__TASK__.
Exact reproduction of all the data is needed.
————
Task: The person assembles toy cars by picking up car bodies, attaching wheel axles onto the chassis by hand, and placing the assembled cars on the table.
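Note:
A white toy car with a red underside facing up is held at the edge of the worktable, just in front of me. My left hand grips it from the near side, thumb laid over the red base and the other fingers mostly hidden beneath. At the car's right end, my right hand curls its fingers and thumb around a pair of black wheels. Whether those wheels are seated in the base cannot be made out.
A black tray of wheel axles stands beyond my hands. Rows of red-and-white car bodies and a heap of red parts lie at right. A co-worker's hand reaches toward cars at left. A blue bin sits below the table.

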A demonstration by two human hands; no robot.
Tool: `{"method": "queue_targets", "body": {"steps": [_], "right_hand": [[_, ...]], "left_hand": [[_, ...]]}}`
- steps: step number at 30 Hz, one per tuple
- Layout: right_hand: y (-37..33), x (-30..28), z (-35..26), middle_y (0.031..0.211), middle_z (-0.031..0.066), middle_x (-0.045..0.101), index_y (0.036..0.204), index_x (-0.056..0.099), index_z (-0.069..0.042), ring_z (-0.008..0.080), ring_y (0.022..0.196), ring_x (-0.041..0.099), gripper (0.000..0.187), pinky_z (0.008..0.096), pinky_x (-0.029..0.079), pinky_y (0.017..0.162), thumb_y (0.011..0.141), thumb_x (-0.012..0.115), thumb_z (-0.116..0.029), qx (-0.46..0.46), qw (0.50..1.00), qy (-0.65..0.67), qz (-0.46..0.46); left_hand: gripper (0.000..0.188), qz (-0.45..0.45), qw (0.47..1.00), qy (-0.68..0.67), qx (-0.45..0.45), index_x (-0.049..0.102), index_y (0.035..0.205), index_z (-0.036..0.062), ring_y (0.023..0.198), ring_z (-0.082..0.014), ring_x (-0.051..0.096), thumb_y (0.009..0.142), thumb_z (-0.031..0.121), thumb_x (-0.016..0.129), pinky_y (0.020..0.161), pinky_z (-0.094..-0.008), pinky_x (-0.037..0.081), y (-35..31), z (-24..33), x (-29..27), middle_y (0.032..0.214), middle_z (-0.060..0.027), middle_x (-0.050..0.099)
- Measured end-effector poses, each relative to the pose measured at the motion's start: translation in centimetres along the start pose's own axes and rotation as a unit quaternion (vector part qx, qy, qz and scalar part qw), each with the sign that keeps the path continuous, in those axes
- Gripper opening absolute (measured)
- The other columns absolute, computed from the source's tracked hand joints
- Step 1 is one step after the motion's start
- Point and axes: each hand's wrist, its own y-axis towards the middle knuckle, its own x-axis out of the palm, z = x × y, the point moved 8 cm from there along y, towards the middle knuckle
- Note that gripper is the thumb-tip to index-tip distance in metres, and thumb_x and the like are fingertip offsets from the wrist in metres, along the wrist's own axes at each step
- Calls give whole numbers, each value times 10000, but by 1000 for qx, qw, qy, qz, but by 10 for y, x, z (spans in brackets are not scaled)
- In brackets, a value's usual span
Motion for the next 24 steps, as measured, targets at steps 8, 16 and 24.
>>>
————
__TASK RESPONSE__.
Task: The person assembles toy cars by picking up car bodies, attaching wheel axles onto the chassis by hand, and placing the assembled cars on the table.
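Note:
A white toy car with a red underside facing up is held at the edge of the worktable, just in front of me. My left hand grips it from the near side, thumb laid over the red base and the other fingers mostly hidden beneath. At the car's right end, my right hand curls its fingers and thumb around a pair of black wheels. Whether those wheels are seated in the base cannot be made out.
A black tray of wheel axles stands beyond my hands. Rows of red-and-white car bodies and a heap of red parts lie at right. A co-worker's hand reaches toward cars at left. A blue bin sits below the table.
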
A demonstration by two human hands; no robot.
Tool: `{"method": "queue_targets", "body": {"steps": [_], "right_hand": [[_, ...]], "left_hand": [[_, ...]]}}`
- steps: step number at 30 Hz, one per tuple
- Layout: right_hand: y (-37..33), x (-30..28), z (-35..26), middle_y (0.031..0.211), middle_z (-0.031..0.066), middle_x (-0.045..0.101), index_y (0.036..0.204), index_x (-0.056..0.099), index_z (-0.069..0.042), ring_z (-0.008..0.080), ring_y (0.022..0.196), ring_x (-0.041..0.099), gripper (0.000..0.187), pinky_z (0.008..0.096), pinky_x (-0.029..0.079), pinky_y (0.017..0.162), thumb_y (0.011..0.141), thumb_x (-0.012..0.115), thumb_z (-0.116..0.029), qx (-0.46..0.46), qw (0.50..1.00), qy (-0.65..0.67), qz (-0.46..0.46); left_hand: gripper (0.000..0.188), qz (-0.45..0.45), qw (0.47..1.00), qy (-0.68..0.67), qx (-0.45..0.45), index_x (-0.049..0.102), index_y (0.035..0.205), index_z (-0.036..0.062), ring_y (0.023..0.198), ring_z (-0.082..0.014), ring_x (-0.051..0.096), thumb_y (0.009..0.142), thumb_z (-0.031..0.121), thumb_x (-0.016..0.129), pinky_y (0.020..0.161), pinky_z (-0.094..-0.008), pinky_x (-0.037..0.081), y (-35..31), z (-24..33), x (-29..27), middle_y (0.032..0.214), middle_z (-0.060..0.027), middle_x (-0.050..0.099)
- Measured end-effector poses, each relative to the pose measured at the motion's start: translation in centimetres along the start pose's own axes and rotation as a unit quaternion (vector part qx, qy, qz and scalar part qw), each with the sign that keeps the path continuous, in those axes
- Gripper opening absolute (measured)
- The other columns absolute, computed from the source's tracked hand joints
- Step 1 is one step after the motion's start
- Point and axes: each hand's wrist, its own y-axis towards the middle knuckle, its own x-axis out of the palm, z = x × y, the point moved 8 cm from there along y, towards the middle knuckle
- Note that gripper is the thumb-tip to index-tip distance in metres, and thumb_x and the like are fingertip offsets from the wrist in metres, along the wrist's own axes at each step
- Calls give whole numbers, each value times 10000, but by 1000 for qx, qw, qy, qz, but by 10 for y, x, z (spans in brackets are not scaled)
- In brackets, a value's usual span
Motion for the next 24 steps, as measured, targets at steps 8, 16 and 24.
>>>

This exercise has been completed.